A robust billing platform can produce clean invoices and provide asset details. In fact, IoT businesses can combine set fees, such as subscription charges and administrative costs, with the fluctuating units measured and billed. The asset details can also be synchronized with other systems to streamline the process.
Insurance companies are also tapping into telematics data by monitoring information to adjust premiums. Now even personal insurance carriers can do this for safe drivers. In fact, some carriers have reported as much as 14% in claims cost reductions by facilitating better accident detection and mitigating other driving risks.
SaaS businesses leverages IoT-fueled billing
Software companies can also monitor and bill on a usage basis, distinguishing heavy hitters from customers who don’t use their product often.
For example, a SaaS company that offers security solutions may charge each time a system is scanned for security breaches, or how many IoT assets are utilizing their product. Tenable notes that in 2017, more than 15,000 vulnerabilities were discovered, an average of 41 every day.
A SaaS company that monitors, detects, and eliminates these cyber-attacks across IoT devices could charge based on the number of times an asset was exposed to a potential breach, but remained protected.
Healthcare billing disrupted by the Internet of Things
The healthcare industry is finding many different ways to improve services and bill more effectively with help from the IoT.
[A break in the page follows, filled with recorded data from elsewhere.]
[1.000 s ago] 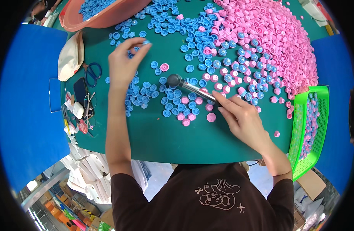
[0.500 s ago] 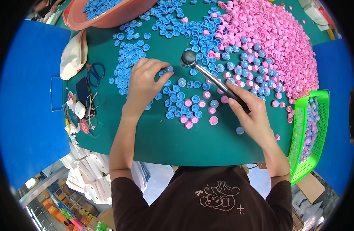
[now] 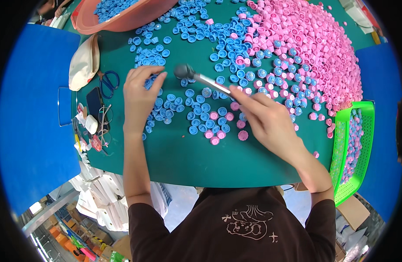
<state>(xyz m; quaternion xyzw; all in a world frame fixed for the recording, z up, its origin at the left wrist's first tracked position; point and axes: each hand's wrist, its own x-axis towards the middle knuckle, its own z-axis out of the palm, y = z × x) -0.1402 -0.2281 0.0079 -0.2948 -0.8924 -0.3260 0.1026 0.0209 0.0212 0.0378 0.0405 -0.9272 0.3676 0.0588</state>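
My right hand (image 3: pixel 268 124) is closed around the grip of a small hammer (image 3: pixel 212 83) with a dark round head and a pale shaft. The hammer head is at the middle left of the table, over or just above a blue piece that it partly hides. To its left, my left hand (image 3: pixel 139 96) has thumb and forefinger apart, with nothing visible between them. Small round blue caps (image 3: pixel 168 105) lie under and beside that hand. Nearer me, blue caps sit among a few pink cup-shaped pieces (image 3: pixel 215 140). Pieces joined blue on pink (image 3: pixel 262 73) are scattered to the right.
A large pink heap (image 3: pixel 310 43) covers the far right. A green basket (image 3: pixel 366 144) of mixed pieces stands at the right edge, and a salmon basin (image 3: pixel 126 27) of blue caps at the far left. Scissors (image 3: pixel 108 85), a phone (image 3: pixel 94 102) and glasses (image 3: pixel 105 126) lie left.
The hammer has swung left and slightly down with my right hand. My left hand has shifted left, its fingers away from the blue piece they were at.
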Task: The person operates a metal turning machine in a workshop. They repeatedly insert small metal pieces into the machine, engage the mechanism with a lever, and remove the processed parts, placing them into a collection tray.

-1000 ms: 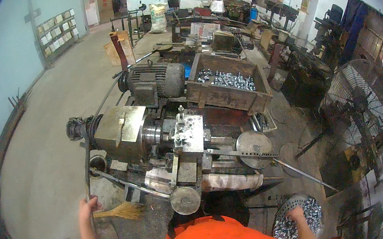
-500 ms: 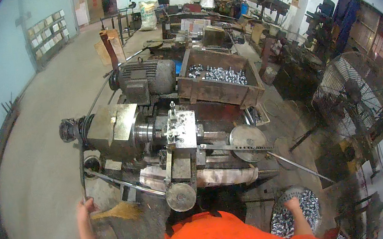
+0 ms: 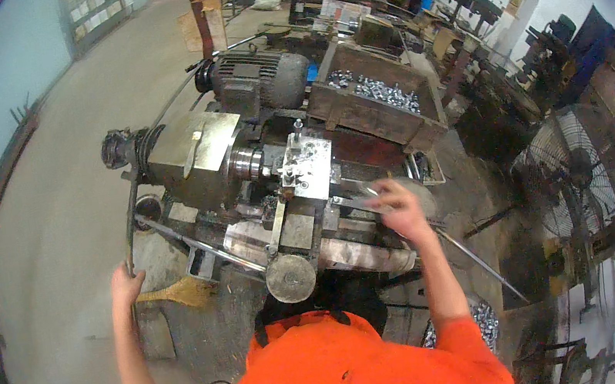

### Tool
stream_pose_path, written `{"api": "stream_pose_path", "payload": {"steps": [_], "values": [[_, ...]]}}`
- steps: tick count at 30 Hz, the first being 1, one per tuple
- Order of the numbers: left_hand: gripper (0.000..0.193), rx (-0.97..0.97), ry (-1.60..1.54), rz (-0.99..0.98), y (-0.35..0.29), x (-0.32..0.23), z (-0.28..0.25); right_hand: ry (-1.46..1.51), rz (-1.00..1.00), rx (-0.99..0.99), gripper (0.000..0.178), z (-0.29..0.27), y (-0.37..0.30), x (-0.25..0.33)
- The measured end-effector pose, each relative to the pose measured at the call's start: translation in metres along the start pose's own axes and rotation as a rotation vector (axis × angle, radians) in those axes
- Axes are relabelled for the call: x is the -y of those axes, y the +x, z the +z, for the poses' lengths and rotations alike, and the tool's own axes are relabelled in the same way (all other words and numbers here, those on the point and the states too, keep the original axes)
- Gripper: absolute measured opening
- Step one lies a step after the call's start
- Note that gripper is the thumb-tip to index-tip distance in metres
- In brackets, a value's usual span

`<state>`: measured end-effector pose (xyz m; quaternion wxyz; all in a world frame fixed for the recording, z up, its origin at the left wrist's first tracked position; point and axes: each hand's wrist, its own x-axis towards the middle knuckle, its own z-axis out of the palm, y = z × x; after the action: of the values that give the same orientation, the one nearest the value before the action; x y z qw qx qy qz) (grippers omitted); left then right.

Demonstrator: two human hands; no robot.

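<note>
Raised from the small metal parts [image 3: 486,322], which lie below and right of the tool block [image 3: 310,165], the right hand [image 3: 401,209] is now just right of that block, fingers curled; blur hides whether its grip holds anything. Left of the block, the left hand [image 3: 127,282] clasps a long dark rod [image 3: 132,223].

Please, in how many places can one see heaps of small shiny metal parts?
2: one heap in the wooden box beyond the machine; another heap at the lower right, partly hidden behind the right sleeve. More may be out of sight.
</note>
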<state>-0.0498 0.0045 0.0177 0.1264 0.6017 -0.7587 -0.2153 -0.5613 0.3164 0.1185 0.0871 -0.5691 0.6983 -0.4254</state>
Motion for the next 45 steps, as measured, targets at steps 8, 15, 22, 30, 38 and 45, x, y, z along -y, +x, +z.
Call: {"api": "stream_pose_path", "payload": {"steps": [8, 15, 22, 30, 38, 45], "values": [[0.045, 0.007, 0.195, -0.083, -0.076, 0.003, -0.020, -0.509, -0.212, 0.393, 0.025, 0.141, 0.161, 0.033], [0.036, -0.118, 0.168, -0.107, -0.091, 0.017, 0.000, -0.328, -0.154, 0.328, 0.020, 0.176, 0.182, -0.006], [0.027, -0.142, 0.258, -0.105, -0.081, 0.007, -0.003, -0.261, 0.135, 0.241, 0.022, 0.169, 0.188, 0.037], [0.008, -0.364, 0.724, 0.054, -0.003, 0.126, -0.072, -0.186, -0.021, 0.117, 0.027, 0.187, 0.183, 0.011], [0.014, -0.289, 0.654, -0.076, 0.029, 0.135, -0.073, -0.179, -0.032, 0.043, 0.017, 0.166, 0.167, 0.017], [0.029, -0.518, -0.381, 0.050, 0.046, 0.043, 0.078, -0.069, -0.041, -0.136, 0.016, 0.062, 0.086, -0.002]]}}
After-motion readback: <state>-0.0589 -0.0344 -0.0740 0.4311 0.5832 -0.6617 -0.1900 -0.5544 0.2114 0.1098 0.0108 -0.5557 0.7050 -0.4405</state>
For example, Mt. Sinai Medical Center in New York City uses a healthcare program called AutoBed to triage and match patients up with available beds in the hospital. AutoBed monitors 15 different variables, including patient requirements and nurse proximity. When the center instituted the IoT program several years ago, they reduced the wait time for ER patients by 50%.
Device deployments that use IoT technology can tap into the recurring billing arena as well. As health monitoring wearables become more affordable and available, they generate a multitude of data.
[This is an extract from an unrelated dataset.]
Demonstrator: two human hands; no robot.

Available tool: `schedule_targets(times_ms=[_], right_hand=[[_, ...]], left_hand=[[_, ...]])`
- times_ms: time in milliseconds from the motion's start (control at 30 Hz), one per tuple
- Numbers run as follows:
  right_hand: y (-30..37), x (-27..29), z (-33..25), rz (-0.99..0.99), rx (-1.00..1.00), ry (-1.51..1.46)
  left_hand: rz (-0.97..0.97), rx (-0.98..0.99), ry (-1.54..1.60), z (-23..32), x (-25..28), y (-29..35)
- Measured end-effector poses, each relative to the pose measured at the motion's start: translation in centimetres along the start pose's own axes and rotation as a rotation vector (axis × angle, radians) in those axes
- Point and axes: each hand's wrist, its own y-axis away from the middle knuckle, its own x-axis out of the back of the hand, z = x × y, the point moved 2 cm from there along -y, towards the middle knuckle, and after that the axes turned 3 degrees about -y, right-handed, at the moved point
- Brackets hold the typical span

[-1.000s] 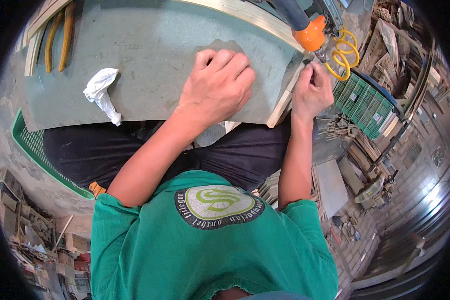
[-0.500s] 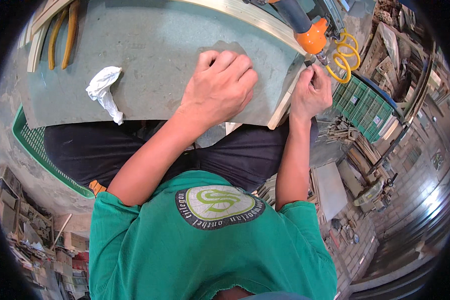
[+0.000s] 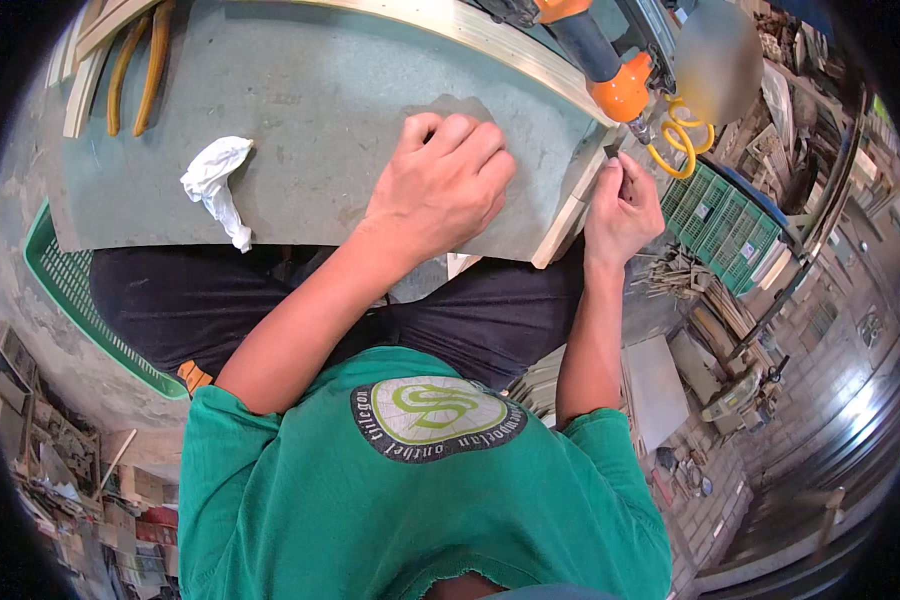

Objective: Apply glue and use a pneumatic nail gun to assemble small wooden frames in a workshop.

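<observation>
My left hand [image 3: 442, 180] is curled into a fist and rests on the grey panel [image 3: 300, 180] in front of me. Its fingertips are turned under, and nothing shows in it. At the panel's right edge, my right hand [image 3: 625, 212] pinches a small dark flat piece [image 3: 612, 152] between thumb and fingers. That piece is beside a pale wooden strip [image 3: 568, 228] that runs along this edge. Just beyond my right fingers lies an orange and dark air tool [image 3: 620, 90] with a yellow coiled hose [image 3: 685, 165].
A crumpled white cloth [image 3: 215, 180] and yellow-handled pliers [image 3: 150, 75] lie at the panel's left. Wooden strips [image 3: 470, 25] border its far side. Green crates [image 3: 720, 215] stand to the right, a green basket [image 3: 70, 300] to the left. A blurred shape [image 3: 720, 60] appears upper right.
My right hand has slid slightly nearer along the panel's right edge, with the dark piece in its pinch. My left fist stays put. The view has shifted a little, and a blurred shape has appeared.
</observation>
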Motion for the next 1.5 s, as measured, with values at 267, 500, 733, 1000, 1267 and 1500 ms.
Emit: schedule_targets(times_ms=[267,500,733,1000,1267,1500], right_hand=[[1.7,-0.2,0.7,0.066,-0.083,-0.136],[1.9,0.3,-0.4,-0.027,-0.048,-0.023],[3.3,0.2,0.6,-0.02,-0.036,-0.095],[0.6,0.2,-0.9,0.002,-0.026,-0.03],[-1.1,-1.1,-0.4,0.101,0.054,-0.007],[-0.7,-1.0,0.2,0.083,-0.001,-0.049]], left_hand=[[-0.059,0.021,0.011,0.1,0.4,0.1],[-0.088,0.018,-0.008,0.1,0.4,-0.1],[-0.014,-0.02,-0.015,0.2,0.2,-0.2],[-0.055,-0.005,-0.036,0.1,0.4,-0.3],[-0.007,-0.031,-0.076,0.5,0.6,0.0],[0.02,-0.047,-0.104,0.9,0.4,-0.1]])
This data can be measured and billed accordingly. For instance, a healthcare company may provide a transcutaneous electrical nerve stimulation (TENS) unit to patients with arthritis or joint pain. The unit sends an electrical pulse to stimulate nerves in specific areas, thereby helping a patient manage pain.
A good device can cost hundreds of dollars; the up-front cost may be a barrier to some users, particularly seniors or disabled patients.
With increased connectivity, a TENS provider can now monitor the number of times electrical impulses are deployed and what degree of intensity is selected to mitigate pain. A business measuring and invoicing usage in a recurring billing model can distinguish user types and bill accordingly. A patient that uses the TENS unit for severe, ongoing pain would pay more than a patient who only uses one occasionally or for a short recovery period.
This usage-based billing method or other ways to manage pricing can be similarly applied to other healthcare devices, from cardiac monitors to insulin pumps.
Moving on from the hype IoT received in its early years, there are now standardized methods to drive growth and monetize IoT devices and assets. This has been underscored by case studies in various industries, including logistics, automotive, and security, as well as other generalized IoT deployments in B2B and B2C sectors.
Whether it’s making the most of the data generated in a field of corn or measuring how often an asset is exposed to GandCrab ransomware, the IoT is enabling businesses to tap into promising revenue streams. An agile billing platform that can handle thousands of IoT assets and allow for innovative pricing models across multiple industries is a business necessity for successful monetization.